**Provided data:**
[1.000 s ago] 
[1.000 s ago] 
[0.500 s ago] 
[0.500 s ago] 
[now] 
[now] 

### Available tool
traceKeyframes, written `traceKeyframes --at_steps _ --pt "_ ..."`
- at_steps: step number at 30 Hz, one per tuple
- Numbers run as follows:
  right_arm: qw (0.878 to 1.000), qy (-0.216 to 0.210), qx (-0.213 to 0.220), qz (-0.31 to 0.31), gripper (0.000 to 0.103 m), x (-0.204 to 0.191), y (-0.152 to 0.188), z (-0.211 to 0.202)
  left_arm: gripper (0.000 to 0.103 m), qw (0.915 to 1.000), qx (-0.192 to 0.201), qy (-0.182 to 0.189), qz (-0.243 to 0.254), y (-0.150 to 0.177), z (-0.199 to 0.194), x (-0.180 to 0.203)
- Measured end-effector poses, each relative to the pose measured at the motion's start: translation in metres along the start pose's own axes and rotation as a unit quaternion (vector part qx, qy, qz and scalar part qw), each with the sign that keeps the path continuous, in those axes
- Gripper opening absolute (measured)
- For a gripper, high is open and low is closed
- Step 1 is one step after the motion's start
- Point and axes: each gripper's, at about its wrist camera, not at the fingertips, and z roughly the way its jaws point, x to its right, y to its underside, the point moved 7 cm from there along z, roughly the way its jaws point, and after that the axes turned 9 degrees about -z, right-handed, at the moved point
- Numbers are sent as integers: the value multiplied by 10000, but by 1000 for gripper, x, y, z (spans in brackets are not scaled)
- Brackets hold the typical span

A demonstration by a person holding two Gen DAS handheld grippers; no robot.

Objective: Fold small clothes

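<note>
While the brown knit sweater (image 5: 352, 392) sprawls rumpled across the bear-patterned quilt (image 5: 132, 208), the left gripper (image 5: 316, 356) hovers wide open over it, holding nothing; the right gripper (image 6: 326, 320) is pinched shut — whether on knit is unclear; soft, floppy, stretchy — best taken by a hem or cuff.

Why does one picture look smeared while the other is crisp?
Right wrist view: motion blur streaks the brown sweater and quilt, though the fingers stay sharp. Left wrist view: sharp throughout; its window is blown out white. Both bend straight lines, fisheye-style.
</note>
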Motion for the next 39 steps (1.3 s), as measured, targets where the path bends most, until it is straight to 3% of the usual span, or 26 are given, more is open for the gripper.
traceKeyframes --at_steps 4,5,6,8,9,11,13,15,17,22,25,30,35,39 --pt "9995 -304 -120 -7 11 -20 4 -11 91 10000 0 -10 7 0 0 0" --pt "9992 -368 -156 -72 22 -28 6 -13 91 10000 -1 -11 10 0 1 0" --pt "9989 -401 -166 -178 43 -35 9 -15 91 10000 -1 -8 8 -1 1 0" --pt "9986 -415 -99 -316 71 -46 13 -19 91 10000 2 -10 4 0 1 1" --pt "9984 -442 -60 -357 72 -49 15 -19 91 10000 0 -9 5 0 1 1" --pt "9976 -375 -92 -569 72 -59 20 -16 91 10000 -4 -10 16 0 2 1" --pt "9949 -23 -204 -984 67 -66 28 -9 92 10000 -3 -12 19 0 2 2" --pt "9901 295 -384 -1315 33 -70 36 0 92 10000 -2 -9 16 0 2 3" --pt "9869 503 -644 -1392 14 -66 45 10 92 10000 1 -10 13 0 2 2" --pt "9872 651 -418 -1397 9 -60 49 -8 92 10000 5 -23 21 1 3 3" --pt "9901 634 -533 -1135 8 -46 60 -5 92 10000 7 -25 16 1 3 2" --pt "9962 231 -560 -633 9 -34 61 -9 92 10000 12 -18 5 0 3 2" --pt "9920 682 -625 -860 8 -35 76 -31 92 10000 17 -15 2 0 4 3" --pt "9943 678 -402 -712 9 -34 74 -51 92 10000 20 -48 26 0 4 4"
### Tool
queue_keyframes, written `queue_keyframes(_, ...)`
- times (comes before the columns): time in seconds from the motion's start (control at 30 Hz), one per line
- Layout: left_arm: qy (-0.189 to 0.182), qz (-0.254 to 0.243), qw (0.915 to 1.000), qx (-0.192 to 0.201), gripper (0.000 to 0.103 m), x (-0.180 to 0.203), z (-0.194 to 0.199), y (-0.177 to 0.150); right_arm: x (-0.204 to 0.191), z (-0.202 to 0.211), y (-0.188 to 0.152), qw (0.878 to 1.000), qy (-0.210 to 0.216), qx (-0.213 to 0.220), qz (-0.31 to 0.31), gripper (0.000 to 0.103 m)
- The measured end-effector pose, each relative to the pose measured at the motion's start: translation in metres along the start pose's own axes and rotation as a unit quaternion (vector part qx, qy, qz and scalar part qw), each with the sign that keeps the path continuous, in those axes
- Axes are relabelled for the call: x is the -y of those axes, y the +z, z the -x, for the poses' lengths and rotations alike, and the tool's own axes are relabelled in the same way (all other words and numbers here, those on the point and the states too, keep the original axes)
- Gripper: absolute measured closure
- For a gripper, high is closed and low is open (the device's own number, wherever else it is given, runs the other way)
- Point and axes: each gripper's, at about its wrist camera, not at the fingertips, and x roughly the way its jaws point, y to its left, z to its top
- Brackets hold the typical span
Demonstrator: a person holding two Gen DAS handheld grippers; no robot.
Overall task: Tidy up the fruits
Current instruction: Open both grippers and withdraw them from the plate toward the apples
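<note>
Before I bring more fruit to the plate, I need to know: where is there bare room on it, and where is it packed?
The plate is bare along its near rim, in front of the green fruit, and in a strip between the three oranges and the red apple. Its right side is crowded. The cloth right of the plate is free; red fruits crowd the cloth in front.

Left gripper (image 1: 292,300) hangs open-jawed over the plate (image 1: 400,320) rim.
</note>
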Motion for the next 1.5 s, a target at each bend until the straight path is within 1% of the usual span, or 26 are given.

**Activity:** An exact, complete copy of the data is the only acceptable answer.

**Written response:**
[1.000 s ago] 
[1.000 s ago] 
[0.500 s ago] 
[0.500 s ago] 
[now] 
[now] 

### Available tool
traceKeyframes, written `traceKeyframes --at_steps _ --pt "_ ..."`
- at_steps: step number at 30 Hz, one per tuple
- Numbers run as follows:
  right_arm: qw (0.878 to 1.000), qy (-0.216 to 0.210), qx (-0.213 to 0.220), qz (-0.31 to 0.31), gripper (0.000 to 0.103 m), x (-0.204 to 0.191), y (-0.152 to 0.188), z (-0.211 to 0.202)
  left_arm: gripper (0.000 to 0.103 m), qw (0.915 to 1.000), qx (-0.192 to 0.201), qy (-0.182 to 0.189), qz (-0.243 to 0.254), y (-0.150 to 0.177), z (-0.199 to 0.194), x (-0.180 to 0.203)
- Measured end-effector poses, each relative to the pose measured at the motion's start: translation in metres along the start pose's own axes and rotation as a unit quaternion (vector part qx, qy, qz and scalar part qw), each with the sign that keeps the path continuous, in those axes
- Gripper opening absolute (measured)
- For a gripper, high is open and low is closed
- Step 1 is one step after the motion's start
- Point and axes: each gripper's, at about its wrist camera, not at the fingertips, and z roughly the way its jaws point, x to its right, y to its underside, the point moved 7 cm from there along z, roughly the way its jaws point, and after that the axes turned 9 degrees about -z, right-handed, at the moved point
- Numbers are sent as integers: the value multiplied by 10000, but by 1000 for gripper, x, y, z (spans in brackets are not scaled)
- Brackets hold the typical span

A demonstration by a person holding two Gen DAS handheld grippers; no robot.

Objective: Fold small clothes

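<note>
While the brown knit sweater (image 5: 352, 392) sprawls rumpled across the bear-patterned quilt (image 5: 132, 208), the left gripper (image 5: 316, 356) hovers wide open over it, holding nothing; the right gripper (image 6: 326, 320) is pinched shut — whether on knit is unclear; soft, floppy, stretchy — best taken by a hem or cuff.

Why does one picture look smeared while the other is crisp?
Right wrist view: motion blur streaks the brown sweater and quilt, though the fingers stay sharp. Left wrist view: sharp throughout; its window is blown out white. Both bend straight lines, fisheye-style.
</note>
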Motion for the next 39 steps (1.3 s), as measured, targets where the path bends most, until it is straight to 3% of the usual span, or 26 are given, more is open for the gripper.
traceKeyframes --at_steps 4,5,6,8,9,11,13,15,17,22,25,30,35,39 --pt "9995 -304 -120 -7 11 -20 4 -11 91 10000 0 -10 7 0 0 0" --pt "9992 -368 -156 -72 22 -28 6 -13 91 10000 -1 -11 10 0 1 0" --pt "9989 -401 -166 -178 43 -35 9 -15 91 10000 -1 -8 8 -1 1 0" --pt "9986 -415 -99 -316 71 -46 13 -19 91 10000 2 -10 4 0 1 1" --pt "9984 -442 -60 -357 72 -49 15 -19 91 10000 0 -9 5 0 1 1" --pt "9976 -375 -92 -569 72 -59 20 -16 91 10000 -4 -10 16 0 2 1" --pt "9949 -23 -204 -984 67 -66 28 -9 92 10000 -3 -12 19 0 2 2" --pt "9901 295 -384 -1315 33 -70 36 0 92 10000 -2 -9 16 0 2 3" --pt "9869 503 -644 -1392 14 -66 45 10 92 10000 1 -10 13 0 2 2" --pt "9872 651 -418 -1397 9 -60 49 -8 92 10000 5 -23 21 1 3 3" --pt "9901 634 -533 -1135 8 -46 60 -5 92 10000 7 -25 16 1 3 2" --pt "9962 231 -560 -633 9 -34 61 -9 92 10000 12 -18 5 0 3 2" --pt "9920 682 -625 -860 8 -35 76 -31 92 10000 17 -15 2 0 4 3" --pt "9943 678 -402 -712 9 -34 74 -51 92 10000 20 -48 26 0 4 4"
### Tool
queue_keyframes, written `queue_keyframes(_, ...)`
- times (comes before the columns): time in seconds from the motion's start (control at 30 Hz), one per line
- Layout: left_arm: qy (-0.189 to 0.182), qz (-0.254 to 0.243), qw (0.915 to 1.000), qx (-0.192 to 0.201), gripper (0.000 to 0.103 m), x (-0.180 to 0.203), z (-0.194 to 0.199), y (-0.177 to 0.150); right_arm: x (-0.204 to 0.191), z (-0.202 to 0.211), y (-0.188 to 0.152), qw (0.878 to 1.000), qy (-0.210 to 0.216), qx (-0.213 to 0.220), qz (-0.31 to 0.31), gripper (0.000 to 0.103 m)
- The measured end-effector pose, each relative to the pose measured at the motion's start: translation in metres along the start pose's own axes and rotation as a unit quaternion (vector part qx, qy, qz and scalar part qw), each with the sign that keeps the path continuous, in those axes
- Axes are relabelled for the call: x is the -y of those axes, y the +z, z the -x, for the poses' lengths and rotations alike, and the tool's own axes are relabelled in the same way (all other words and numbers here, those on the point and the states too, keep the original axes)
- Gripper: absolute measured closure
- For a gripper, high is closed and low is open (the device's own number, wherever else it is given, runs the other way)
- Point and axes: each gripper's, at about its wrist camera, not at the fingertips, and x roughly the way its jaws point, y to its left, z to its top
- Brackets hold the typical span
Demonstrator: a person holding two Gen DAS handheld grippers; no robot.
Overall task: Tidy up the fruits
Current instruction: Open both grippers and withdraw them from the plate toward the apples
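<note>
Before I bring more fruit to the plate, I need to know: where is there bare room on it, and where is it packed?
The plate is bare along its near rim, in front of the green fruit, and in a strip between the three oranges and the red apple. Its right side is crowded. The cloth right of the plate is free; red fruits crowd the cloth in front.

Left gripper (image 1: 292,300) hangs open-jawed over the plate (image 1: 400,320) rim.
</note>
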Motion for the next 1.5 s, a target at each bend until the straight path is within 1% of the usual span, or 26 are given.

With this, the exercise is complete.